*WHAT IS EXPECTED*
Each line from the start of the records through the line containing "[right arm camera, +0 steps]" is to be transcribed exactly, and no other line is to be included.

INPUT DATA section start

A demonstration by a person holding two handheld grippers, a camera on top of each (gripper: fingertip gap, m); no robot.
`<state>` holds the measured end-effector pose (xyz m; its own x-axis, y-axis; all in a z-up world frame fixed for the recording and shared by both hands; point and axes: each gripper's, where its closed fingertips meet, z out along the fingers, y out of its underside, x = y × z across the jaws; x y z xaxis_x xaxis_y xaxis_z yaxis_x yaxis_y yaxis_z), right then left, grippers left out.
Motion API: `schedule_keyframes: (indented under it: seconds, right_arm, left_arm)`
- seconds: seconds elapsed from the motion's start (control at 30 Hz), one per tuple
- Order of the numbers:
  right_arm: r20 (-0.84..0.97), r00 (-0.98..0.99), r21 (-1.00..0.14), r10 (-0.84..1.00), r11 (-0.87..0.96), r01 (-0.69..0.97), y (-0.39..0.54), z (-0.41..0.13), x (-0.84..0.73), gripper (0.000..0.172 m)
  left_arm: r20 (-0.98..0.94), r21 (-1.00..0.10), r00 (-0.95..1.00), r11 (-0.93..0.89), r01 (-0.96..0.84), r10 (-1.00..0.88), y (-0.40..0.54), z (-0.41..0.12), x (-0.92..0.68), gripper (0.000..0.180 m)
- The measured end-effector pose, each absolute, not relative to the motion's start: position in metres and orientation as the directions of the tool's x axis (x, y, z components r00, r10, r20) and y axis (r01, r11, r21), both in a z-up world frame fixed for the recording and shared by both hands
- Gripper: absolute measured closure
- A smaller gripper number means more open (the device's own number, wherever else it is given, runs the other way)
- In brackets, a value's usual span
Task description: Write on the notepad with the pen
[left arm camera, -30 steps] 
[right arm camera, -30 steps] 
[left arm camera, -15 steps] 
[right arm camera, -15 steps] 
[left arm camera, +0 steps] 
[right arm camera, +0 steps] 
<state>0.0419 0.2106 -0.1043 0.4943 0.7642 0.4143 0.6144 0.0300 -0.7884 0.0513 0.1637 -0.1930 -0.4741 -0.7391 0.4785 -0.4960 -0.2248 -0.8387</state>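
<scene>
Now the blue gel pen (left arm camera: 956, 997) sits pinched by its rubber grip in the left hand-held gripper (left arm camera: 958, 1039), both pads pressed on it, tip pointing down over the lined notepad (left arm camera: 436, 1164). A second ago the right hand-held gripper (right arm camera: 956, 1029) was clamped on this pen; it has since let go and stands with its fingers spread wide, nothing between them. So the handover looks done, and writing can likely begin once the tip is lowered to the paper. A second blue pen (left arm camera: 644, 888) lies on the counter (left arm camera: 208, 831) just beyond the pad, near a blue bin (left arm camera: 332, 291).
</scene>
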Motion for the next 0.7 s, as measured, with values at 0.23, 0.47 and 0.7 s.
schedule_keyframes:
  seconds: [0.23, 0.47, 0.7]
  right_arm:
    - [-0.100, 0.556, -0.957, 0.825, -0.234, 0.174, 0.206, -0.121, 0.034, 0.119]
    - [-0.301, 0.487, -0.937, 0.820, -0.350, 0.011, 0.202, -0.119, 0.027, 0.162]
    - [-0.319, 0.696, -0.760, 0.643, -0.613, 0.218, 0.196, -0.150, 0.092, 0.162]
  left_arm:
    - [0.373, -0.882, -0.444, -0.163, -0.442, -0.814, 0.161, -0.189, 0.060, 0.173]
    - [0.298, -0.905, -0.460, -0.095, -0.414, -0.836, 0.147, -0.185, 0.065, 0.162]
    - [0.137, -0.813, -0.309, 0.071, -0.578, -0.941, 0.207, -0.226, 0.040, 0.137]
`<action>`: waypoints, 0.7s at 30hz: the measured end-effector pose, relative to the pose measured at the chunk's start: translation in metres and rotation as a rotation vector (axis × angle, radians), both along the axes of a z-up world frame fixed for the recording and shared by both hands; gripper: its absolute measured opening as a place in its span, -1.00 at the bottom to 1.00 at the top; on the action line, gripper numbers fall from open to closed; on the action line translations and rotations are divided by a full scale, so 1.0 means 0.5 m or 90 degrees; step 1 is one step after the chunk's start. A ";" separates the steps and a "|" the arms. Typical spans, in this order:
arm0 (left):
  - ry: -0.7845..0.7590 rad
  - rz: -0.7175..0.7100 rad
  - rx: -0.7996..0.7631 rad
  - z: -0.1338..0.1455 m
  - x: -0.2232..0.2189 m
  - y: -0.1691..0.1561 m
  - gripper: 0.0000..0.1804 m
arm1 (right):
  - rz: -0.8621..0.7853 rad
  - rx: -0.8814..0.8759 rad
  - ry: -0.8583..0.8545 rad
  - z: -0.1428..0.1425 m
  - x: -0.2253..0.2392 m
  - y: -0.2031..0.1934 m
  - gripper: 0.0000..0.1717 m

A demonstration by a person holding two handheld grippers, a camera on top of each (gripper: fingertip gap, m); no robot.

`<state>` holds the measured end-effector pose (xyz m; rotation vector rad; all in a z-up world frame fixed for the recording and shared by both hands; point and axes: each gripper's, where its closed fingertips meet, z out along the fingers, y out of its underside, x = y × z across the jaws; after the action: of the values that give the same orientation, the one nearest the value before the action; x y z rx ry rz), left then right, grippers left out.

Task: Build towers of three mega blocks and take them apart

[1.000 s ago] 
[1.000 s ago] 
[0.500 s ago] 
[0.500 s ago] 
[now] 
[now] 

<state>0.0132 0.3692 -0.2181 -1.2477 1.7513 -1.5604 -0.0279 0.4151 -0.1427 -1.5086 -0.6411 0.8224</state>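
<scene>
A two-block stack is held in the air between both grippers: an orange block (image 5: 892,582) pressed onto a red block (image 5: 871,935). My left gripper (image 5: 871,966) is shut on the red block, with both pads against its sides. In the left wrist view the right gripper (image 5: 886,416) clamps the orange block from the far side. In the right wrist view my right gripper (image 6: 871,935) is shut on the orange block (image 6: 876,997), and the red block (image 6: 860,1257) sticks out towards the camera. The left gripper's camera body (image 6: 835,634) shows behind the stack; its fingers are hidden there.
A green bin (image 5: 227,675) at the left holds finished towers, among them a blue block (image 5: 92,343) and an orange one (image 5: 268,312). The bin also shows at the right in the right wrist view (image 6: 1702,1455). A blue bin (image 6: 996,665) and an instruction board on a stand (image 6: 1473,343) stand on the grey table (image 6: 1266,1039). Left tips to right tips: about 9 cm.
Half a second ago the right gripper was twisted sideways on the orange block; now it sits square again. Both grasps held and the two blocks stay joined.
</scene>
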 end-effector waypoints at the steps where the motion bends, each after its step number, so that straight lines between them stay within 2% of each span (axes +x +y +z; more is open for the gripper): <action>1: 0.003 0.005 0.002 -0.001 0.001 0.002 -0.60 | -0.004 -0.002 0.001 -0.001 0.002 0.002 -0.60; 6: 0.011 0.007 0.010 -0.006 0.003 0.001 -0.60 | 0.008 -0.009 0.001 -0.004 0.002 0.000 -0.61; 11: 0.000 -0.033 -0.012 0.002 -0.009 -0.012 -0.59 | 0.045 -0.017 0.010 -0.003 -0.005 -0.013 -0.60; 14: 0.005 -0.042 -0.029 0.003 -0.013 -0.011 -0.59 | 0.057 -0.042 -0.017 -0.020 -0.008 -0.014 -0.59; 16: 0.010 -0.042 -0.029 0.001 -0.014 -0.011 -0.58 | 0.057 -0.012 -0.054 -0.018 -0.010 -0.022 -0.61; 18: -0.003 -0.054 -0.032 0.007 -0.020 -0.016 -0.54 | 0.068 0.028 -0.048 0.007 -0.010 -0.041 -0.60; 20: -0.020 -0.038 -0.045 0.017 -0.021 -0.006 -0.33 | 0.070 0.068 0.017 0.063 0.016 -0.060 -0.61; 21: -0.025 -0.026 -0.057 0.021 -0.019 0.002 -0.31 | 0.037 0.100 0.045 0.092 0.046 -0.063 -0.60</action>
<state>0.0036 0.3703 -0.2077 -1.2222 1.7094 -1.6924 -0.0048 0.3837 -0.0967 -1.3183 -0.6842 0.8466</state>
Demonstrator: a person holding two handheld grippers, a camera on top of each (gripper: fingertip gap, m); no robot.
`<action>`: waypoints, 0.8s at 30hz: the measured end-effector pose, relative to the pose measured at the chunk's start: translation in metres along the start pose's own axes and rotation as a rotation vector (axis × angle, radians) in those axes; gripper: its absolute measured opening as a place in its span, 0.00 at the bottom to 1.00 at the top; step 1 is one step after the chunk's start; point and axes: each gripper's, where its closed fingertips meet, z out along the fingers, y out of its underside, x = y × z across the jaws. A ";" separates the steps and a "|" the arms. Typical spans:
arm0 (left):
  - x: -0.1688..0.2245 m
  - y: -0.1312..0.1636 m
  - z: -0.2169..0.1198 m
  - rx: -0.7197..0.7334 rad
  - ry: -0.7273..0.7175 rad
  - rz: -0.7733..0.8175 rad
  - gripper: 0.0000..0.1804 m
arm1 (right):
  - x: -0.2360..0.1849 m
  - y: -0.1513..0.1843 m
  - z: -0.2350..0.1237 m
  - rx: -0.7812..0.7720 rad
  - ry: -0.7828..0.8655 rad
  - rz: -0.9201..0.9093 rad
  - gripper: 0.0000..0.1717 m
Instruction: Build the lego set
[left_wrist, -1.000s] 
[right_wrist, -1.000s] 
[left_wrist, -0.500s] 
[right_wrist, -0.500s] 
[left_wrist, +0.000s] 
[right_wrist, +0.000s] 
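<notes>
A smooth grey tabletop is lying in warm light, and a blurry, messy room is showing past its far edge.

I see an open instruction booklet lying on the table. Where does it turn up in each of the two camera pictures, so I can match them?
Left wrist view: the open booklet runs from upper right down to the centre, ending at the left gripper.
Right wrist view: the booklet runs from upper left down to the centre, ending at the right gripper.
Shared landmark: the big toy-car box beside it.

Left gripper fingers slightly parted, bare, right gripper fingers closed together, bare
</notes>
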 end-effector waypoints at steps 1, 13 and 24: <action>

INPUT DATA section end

*EXERCISE RESPONSE*
A demonstration by a person holding two handheld grippers, a camera on top of each (gripper: fingertip gap, m); no robot.
`<state>` holds the measured end-effector pose (xyz m; its own x-axis, y-axis; all in a z-up world frame fixed for the recording and shared by both hands; point and axes: each gripper's, where its closed fingertips meet, z out along the fingers, y out of its underside, x = y × z across the jaws; x y z xaxis_x xaxis_y xaxis_z yaxis_x yaxis_y yaxis_z), right then left, grippers left out.
Motion API: `schedule_keyframes: (indented under it: seconds, right_arm, left_arm)`
- seconds: seconds elapsed from the motion's start (control at 30 Hz), one per tuple
- Order of the numbers:
  right_arm: r20 (-0.84..0.97), r00 (-0.98..0.99), r21 (-1.00..0.14), r10 (-0.84..1.00), r11 (-0.87..0.96), r01 (-0.69..0.97), y (-0.39..0.54), z (-0.41..0.13), x (-0.84..0.73), gripper (0.000..0.172 m)
  left_arm: r20 (-0.98..0.94), r21 (-1.00..0.10), r00 (-0.95..1.00), r11 (-0.93..0.89), r01 (-0.96..0.84), r10 (-1.00..0.88), y (-0.40..0.54), z (-0.41..0.12), x (-0.92..0.68), gripper (0.000..0.180 m)
- The measured end-effector pose, each absolute, not relative to the motion's start: position in metres and orientation as the directions of the tool's x axis (x, y, z components r00, r10, r20) and y axis (r01, r11, r21), both in a z-up world frame fixed for the recording and shared by both hands
- Gripper: absolute measured closure
- A smaller gripper number means more open (the device's own number, wherever else it is given, runs the other way)
- In brackets, a value's usual span
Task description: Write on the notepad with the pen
[left arm camera, -30 steps] 
[right arm camera, -30 steps] 
[left arm camera, -15 steps] 
[right arm camera, -15 steps] 
[left arm camera, +0 steps] 
[right arm camera, +0 steps] 

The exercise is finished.